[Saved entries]
_ _ _
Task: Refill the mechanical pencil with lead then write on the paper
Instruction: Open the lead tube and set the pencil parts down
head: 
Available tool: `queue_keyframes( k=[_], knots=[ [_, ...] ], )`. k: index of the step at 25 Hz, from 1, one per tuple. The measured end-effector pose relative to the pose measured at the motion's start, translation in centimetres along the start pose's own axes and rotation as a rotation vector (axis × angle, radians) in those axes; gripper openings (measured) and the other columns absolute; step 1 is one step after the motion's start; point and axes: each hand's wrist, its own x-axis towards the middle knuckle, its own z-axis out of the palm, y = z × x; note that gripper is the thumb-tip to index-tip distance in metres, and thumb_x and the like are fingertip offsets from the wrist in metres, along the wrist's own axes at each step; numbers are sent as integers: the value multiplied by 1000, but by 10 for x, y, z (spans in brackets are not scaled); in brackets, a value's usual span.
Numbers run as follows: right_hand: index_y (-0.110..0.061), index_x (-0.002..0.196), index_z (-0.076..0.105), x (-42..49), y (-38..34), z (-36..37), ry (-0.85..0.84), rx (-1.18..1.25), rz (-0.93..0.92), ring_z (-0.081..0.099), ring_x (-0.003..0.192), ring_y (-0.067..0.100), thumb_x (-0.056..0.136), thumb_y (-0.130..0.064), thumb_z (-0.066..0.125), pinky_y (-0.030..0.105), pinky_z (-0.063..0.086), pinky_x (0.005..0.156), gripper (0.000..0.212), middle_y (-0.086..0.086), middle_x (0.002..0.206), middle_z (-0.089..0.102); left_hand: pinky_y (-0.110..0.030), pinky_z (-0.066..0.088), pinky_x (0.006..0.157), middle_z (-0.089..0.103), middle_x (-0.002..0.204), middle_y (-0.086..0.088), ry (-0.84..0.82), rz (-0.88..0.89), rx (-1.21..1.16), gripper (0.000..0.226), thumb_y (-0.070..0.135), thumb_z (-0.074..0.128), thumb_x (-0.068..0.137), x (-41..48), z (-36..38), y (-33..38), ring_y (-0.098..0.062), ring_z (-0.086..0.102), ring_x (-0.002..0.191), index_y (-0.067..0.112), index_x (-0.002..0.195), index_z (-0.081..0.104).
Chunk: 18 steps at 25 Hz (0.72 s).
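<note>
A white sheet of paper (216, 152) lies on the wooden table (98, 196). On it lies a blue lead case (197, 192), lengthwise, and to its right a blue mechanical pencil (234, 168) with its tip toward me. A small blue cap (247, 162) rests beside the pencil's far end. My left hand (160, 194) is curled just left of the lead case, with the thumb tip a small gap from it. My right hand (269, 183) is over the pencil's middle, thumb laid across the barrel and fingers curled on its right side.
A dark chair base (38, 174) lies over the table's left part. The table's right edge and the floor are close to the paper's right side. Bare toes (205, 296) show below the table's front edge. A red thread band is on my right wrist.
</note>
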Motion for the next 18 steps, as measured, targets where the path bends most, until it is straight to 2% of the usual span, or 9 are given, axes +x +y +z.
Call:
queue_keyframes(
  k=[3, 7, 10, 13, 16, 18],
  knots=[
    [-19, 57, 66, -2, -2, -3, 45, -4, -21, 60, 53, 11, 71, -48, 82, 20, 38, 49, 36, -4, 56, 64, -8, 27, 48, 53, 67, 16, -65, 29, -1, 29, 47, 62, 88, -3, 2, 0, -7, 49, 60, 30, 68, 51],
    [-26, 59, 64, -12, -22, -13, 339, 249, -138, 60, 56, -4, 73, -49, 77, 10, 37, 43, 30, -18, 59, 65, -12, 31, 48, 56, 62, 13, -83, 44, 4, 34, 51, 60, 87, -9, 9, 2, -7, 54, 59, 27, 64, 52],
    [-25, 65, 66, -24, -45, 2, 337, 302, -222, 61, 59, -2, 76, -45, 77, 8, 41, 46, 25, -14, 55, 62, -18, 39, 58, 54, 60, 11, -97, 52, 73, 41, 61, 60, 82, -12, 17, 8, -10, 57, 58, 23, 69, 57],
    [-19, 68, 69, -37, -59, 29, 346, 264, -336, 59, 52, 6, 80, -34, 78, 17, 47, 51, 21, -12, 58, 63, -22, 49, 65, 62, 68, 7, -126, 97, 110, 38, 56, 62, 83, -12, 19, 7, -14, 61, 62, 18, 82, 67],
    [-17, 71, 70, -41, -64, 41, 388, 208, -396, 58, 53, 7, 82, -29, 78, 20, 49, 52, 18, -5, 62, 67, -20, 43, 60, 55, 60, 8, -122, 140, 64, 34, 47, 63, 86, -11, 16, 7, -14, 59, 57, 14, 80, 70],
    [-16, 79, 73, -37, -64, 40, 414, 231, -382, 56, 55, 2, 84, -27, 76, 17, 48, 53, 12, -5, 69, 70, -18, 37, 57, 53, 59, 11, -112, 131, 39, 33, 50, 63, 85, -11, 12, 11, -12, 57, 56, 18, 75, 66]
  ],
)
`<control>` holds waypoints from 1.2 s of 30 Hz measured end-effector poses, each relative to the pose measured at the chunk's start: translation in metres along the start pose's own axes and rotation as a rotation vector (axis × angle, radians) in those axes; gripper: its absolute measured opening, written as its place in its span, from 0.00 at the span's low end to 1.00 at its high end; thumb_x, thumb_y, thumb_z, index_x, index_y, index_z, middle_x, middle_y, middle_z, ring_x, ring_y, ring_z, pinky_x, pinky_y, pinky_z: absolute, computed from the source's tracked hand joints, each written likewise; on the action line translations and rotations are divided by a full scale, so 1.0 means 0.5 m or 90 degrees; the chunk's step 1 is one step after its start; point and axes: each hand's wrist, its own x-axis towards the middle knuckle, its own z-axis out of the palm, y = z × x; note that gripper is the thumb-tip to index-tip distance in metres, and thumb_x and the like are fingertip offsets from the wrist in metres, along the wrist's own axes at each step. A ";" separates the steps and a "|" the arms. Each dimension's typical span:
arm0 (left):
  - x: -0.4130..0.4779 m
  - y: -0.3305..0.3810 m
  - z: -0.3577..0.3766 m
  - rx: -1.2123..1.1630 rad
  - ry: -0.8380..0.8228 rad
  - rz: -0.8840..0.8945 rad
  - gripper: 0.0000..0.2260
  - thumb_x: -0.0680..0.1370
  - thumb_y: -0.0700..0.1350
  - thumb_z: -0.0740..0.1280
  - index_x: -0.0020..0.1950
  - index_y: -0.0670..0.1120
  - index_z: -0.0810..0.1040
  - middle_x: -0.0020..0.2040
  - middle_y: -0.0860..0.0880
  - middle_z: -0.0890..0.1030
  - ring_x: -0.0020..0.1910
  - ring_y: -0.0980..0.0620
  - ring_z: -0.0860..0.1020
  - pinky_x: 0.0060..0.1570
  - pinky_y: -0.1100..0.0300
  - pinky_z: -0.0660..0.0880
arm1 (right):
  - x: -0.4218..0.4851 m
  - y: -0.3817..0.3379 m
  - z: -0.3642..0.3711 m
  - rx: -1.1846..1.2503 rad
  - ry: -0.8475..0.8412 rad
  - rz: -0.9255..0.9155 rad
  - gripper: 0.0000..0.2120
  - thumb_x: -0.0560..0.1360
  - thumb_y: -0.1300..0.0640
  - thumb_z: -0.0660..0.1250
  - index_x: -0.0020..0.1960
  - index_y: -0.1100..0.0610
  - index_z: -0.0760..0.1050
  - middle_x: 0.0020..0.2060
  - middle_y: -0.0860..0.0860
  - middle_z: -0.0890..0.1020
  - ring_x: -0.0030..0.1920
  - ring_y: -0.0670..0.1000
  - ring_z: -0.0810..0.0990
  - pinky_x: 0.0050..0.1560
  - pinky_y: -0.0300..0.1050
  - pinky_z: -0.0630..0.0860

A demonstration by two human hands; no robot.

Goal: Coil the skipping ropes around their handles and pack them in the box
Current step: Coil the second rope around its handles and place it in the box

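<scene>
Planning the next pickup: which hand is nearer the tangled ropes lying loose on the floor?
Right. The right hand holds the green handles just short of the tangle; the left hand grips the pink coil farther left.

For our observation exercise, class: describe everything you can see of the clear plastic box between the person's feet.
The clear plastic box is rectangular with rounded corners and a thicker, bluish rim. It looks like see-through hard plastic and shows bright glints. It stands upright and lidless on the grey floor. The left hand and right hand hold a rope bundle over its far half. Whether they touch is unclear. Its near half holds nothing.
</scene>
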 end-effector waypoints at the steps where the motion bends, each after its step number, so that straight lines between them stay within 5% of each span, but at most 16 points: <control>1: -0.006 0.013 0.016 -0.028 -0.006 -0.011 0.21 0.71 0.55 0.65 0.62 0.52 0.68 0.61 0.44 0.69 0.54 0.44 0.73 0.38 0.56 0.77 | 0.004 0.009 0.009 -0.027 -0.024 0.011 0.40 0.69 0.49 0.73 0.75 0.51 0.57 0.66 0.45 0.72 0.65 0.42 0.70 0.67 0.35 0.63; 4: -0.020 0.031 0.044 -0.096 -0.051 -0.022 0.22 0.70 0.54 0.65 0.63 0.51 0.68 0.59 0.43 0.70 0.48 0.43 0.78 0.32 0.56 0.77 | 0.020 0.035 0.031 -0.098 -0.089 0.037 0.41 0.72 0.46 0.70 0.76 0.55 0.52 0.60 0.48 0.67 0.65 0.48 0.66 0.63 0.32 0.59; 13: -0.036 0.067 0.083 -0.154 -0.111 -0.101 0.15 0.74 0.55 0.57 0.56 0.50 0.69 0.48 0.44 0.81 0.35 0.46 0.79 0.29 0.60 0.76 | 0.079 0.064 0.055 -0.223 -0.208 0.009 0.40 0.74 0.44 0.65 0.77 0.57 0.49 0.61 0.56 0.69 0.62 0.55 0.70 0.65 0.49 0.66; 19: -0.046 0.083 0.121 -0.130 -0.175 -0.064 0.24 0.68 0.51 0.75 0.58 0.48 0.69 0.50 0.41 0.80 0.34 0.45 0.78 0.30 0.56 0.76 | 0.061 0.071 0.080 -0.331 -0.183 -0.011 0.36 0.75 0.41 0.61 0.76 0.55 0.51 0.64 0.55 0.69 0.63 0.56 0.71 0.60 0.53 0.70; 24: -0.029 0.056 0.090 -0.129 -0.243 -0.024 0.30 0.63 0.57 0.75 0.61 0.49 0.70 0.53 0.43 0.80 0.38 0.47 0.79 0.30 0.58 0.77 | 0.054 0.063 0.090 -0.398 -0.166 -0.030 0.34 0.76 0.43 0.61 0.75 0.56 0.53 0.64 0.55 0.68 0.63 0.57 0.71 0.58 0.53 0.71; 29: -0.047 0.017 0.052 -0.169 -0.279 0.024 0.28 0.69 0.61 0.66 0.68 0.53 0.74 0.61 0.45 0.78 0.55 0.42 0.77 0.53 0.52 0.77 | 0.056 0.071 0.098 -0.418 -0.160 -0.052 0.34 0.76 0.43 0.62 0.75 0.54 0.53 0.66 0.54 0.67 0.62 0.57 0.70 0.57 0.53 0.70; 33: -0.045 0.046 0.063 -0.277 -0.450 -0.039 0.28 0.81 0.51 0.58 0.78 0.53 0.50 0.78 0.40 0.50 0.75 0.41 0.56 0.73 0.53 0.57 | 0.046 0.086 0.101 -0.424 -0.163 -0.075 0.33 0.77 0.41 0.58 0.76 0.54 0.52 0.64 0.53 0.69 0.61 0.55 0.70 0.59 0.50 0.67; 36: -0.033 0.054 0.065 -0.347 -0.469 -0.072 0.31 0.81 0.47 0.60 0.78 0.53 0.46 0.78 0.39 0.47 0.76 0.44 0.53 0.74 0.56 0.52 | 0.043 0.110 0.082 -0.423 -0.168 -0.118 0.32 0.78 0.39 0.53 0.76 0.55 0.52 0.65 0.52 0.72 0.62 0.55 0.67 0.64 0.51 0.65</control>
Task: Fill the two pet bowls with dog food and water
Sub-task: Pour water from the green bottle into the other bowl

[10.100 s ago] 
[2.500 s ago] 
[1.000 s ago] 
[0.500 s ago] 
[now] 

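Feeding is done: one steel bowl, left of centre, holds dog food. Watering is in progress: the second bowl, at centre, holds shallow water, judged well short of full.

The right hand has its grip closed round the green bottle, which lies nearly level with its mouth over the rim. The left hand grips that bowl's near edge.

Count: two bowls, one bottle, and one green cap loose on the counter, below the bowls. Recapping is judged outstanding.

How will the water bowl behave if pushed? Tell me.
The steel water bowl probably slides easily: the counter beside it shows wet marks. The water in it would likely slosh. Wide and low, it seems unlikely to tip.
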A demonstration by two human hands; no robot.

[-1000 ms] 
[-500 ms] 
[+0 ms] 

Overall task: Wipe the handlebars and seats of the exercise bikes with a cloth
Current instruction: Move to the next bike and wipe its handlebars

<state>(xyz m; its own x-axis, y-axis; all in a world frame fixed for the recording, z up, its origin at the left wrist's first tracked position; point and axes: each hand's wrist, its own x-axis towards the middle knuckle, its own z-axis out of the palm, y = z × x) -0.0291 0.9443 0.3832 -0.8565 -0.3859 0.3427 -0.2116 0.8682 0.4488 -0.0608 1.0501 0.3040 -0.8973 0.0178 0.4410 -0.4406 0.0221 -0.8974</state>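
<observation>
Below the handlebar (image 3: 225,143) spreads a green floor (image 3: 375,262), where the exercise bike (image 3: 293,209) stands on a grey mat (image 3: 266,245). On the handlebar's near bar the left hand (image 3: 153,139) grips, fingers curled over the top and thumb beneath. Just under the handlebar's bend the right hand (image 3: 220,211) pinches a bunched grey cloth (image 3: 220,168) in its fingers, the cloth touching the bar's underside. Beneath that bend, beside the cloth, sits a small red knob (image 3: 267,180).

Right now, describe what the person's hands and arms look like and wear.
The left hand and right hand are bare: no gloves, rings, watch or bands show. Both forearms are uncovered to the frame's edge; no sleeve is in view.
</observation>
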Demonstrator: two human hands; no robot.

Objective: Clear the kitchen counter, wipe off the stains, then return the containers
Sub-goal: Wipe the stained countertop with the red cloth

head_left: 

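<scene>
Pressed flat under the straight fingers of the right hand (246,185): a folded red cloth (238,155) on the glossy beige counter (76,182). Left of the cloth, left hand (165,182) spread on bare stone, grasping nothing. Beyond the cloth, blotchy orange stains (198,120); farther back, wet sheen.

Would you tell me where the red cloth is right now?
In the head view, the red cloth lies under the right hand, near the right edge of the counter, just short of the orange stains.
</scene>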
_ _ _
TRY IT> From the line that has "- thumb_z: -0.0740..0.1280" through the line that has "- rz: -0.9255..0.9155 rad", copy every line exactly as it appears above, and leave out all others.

EXPECTED ANSWER>
  - thumb_z: -0.0740..0.1280
  - index_x: -0.0020..0.1950
  - index_y: -0.0670..0.1120
  - index_z: -0.0810..0.1040
  - middle_x: -0.0020..0.2040
  - middle_y: -0.0860..0.0880
  - middle_z: -0.0890..0.1030
  - ring_x: -0.0020..0.1910
  - ring_y: -0.0980..0.0620
  - ring_z: -0.0860..0.1020
  - pinky_x: 0.0060..0.1570
  - pinky_y: -0.1100..0.0300
  - pinky_z: -0.0660..0.0880
arm1 (right):
  - x: -0.4218..0.4851 m
  - y: -0.3817..0.3379 m
  - z: -0.3642..0.3711 m
  - rx: -1.1846..1.2503 rad
  - ry: -0.8475..0.8412 rad
  - rz: -0.9255..0.9155 rad

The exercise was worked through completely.